HS2 Ltd may have decided not to trust their forecast as for 70 years from 2030 to 2100, they again assumed there would be no increase beyond inflation in electricity prices. However, it is more likely that they wished to ignore 18 years of projected inflation busting increases, which end three years after Phase 1 of HS2 is due to open, when HS2 have actually forecast a reduction in electricity prices.

In another move to keep costs down, HS2 Ltd have used power consumption figures for 200 metre trains, when the actual trains planned to go on dedicated HS2 routes would be 400 metres long and require more power. It is also the case that none of the staff working on HS2 after it opens are forecast to ever get a real terms pay rise.

At over six billion pounds for sixty years, which equates to around £180m per year, electricity costs represent the largest single item of the HS2 running costs. In a spreadsheet labelled ‘Phase 1 and Full Network Costs’, which accompanied the October 2013 ‘Economic Case for HS2’, HS2 Ltd detail their forecasts for industrial electricity prices.

HS2 Ltd attempt to forecast electricity price rises

HS2 Ltd attempt to forecast electricity price rises.

Between 2011, the baseline year, and 2029, HS2 Ltd forecast that the retail industrial price of electricity will almost double from 7.19p to 13.45p per kilowatt hour. This represents an 87% increase over inflation in 18 years, which HS2 Ltd have chosen to ignore in their overall cost calculations. However, HS2 Ltd then forecast that in 2030, prices will drop to 13.05p/kWh just after Phase 1 is due to open, and remain at that level until 2100. This would represent a 3% decrease in electricity prices, after inflation. All figures are based on a 2011 baseline.

It is also case that electricity costs have the smallest contingency rating of all HS2 costs, set at just 10%, whilst staffing has a contingency of 30%, and maintenance and insurance are set at 41%.

Penny Gaines, chair of Stop HS2 said

“This is another of HS2 Ltd’s fantasies, where nothing changes except for their new train line being built.  However, when you look back over recent decades, there have been some major game changers over the decades when it comes to electricity prices, such as the oil shocks of the seventies.  They’ve ignored the changes to travel and communication happening as a result of the internet, now they are ignoring other possible changes.”

“Changes to electricity prices will have a larger effect on the running costs for HS2 than anything else, but HS2 Ltd have given them the least contingency.  The figures might look good on paper, but as with so much else in this white elephant of a project, in reality, it is likely to be very different.”

Stop HS2 Campaign Manager Joe Rukin said:

“Yet again HS2 Ltd have fiddled the figures to try and make this vanity project look less like a white elephant.

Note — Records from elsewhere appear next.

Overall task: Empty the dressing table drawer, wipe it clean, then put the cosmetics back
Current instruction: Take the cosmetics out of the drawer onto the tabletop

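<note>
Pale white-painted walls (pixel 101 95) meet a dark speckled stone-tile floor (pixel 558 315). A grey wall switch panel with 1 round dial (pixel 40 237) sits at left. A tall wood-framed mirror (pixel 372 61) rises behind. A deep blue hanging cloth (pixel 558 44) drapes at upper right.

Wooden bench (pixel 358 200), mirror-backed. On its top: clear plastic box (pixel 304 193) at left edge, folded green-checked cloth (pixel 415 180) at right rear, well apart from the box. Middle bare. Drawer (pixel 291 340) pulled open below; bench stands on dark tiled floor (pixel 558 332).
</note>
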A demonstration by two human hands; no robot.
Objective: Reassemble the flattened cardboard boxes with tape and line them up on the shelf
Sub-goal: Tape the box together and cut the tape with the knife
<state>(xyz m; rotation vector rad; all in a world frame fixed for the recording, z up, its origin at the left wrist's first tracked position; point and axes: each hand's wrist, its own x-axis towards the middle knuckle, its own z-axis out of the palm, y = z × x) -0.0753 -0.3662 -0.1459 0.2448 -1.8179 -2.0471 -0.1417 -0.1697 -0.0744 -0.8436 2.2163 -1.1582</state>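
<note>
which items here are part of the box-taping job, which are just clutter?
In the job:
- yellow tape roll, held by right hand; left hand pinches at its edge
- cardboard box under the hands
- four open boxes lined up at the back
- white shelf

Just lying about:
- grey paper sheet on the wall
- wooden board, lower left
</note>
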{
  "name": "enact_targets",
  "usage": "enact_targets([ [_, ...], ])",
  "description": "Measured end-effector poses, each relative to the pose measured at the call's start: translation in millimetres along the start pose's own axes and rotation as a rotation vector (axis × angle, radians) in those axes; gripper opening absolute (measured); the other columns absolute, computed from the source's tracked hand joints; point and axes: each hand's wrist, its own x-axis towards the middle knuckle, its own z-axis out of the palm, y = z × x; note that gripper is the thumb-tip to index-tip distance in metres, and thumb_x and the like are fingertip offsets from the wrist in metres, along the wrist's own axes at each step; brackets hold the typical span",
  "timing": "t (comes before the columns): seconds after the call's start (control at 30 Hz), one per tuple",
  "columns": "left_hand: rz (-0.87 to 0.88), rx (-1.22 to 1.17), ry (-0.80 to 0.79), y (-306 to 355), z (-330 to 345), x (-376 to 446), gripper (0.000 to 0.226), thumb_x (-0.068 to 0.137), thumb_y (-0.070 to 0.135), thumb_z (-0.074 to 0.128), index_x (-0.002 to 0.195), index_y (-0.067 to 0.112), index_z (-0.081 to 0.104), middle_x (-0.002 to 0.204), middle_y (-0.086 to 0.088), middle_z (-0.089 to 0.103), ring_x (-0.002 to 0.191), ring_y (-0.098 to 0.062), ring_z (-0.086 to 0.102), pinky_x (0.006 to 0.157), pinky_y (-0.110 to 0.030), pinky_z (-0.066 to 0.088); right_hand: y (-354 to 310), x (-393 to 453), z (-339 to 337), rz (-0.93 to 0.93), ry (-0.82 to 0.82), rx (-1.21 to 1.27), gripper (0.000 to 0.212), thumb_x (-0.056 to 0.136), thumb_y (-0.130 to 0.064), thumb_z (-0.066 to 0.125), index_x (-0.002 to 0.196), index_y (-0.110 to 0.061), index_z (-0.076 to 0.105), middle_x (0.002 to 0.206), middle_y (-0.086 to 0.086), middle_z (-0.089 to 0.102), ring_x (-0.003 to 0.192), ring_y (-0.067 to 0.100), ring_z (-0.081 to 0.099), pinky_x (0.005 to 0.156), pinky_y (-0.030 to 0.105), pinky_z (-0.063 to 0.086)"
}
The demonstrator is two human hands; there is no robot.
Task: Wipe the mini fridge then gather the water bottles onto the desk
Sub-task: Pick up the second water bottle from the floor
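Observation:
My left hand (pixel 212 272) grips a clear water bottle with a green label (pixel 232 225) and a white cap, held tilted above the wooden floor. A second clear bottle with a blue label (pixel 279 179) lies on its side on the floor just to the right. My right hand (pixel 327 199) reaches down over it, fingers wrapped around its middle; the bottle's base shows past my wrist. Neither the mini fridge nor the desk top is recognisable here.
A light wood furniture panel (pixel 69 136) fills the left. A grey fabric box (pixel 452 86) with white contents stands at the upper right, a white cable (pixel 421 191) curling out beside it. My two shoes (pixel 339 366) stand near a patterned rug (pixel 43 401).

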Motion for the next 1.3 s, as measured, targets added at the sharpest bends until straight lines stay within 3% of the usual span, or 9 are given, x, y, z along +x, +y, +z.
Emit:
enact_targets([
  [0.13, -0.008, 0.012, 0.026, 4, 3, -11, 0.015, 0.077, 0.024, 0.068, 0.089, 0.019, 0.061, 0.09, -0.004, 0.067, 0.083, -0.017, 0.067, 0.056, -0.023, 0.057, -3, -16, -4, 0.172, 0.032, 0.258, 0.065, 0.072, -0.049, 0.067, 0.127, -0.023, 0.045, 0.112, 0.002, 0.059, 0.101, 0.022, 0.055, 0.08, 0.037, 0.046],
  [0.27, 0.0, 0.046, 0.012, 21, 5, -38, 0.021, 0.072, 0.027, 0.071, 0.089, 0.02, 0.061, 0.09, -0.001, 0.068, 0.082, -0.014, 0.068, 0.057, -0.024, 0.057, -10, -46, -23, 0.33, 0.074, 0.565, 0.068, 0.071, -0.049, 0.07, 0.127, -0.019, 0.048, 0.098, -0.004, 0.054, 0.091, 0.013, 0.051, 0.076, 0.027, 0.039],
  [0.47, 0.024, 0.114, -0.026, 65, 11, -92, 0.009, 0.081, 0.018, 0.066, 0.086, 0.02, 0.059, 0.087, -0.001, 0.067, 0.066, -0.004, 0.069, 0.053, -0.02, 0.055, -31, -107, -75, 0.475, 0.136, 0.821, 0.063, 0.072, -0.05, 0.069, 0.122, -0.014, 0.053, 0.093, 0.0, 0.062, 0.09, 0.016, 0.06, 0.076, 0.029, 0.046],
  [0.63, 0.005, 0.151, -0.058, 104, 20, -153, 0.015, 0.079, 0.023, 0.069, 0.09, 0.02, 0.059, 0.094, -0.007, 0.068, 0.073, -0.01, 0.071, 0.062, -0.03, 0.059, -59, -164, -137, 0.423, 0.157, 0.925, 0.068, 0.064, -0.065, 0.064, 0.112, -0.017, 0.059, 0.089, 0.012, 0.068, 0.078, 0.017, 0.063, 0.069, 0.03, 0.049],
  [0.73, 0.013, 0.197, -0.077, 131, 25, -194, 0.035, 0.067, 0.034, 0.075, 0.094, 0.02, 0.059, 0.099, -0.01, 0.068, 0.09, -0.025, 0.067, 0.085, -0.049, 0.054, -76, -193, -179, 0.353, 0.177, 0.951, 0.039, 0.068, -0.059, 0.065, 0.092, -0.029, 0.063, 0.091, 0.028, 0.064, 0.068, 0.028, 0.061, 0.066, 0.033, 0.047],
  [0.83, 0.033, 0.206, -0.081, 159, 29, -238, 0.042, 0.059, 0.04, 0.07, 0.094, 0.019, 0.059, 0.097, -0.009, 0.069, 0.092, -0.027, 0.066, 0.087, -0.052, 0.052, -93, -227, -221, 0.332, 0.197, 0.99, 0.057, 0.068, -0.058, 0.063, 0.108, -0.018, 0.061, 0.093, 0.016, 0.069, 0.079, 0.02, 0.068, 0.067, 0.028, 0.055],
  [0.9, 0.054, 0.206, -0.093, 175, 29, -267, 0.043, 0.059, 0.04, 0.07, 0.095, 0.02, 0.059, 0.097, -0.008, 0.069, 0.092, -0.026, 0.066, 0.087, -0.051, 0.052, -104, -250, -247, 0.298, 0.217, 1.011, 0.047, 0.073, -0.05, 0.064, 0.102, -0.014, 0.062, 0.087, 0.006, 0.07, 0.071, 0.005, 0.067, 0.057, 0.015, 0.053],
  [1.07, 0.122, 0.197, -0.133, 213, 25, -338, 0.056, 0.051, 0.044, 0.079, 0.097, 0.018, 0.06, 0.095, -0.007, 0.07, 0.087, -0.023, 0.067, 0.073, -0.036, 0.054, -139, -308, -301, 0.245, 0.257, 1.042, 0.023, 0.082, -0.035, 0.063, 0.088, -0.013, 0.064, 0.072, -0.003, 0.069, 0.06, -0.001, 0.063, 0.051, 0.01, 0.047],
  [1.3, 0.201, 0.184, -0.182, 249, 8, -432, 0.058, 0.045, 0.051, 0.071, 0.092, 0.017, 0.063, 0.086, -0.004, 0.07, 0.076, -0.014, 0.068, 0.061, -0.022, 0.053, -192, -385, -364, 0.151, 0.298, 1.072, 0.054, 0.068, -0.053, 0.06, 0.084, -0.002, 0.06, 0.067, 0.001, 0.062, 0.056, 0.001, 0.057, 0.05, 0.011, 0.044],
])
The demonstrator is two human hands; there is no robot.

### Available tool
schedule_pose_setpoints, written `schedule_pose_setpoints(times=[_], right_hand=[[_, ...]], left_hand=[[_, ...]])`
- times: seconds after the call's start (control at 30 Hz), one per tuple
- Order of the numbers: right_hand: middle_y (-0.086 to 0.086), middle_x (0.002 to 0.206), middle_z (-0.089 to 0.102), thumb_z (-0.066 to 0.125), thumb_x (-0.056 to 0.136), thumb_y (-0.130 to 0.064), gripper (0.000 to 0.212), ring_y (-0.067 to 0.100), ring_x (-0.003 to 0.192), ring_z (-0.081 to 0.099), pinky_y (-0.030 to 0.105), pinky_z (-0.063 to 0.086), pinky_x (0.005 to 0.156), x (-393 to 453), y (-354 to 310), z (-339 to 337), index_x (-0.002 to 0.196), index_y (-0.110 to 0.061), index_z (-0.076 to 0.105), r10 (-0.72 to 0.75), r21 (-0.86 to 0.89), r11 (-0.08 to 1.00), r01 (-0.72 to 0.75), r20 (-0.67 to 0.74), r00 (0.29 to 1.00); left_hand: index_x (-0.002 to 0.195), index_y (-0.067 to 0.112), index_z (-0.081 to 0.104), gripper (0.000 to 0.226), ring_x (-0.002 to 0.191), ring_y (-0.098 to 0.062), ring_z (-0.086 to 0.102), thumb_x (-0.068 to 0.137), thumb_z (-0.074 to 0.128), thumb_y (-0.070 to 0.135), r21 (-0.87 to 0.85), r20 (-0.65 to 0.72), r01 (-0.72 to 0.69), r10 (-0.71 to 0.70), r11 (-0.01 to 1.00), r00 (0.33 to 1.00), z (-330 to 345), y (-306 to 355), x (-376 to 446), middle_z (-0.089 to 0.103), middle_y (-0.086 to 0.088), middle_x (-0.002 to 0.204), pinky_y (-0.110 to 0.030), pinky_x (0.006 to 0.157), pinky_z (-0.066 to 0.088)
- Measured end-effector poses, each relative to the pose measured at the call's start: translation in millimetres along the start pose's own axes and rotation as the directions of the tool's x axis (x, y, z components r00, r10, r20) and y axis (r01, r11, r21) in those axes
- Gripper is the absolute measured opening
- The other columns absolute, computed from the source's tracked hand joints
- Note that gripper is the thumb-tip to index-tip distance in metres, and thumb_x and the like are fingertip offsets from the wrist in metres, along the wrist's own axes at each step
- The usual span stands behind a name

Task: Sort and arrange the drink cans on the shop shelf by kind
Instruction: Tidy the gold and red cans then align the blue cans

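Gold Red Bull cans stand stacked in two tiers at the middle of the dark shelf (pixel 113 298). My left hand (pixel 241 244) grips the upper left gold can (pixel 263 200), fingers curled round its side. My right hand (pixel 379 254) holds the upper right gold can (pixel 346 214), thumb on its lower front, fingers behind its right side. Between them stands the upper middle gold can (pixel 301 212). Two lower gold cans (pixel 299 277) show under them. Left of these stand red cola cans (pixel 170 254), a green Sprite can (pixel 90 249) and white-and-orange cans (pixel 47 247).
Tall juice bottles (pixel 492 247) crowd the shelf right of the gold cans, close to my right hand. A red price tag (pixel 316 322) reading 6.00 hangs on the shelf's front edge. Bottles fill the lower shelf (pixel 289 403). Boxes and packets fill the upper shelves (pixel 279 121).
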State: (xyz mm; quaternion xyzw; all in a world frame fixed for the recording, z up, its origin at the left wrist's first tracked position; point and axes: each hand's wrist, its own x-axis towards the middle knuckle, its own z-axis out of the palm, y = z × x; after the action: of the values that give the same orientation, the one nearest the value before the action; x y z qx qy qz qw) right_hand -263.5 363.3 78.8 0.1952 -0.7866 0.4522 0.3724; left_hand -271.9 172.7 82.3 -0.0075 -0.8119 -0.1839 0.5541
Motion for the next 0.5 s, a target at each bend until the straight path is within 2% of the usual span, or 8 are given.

While those of us who live in the real world know that private companies use every excuse under the sun to implement exorbitant inflation-busting price hikes, but in the spin-driven world of HS2, they have decided to ignore their own price forecasts and say this never happens, because it would bump up the costs. This, along with them deciding to use power output figures for trains half the size of those actually planned for, shows yet again they are making things up as they go along to try and con the public and politicians.”

“It also seems that while the bloated quango has no problem in paying disgustingly high wages to the staff drawing up HS2, they have decided that no-one who actually ends up working on the railway would every receive a real terms pay rise. These figures are simply not worth the paper they are printed on.”

To access the spreadsheet go to http://www.hs2.org.uk/news-resources/economic-documents and download the zip file labelled ‘Economic Case – Appraisal spreadsheet’. The file is named ‘Phase 1 and Full Network’, and access the third orange tab labelled ‘Electricity Price Forecasts’. The formula actually used to work out costs is labelled ‘Electricity Costs’. The contingency figure is marked ‘Traction’ in the ‘Universal Inputs’ tab.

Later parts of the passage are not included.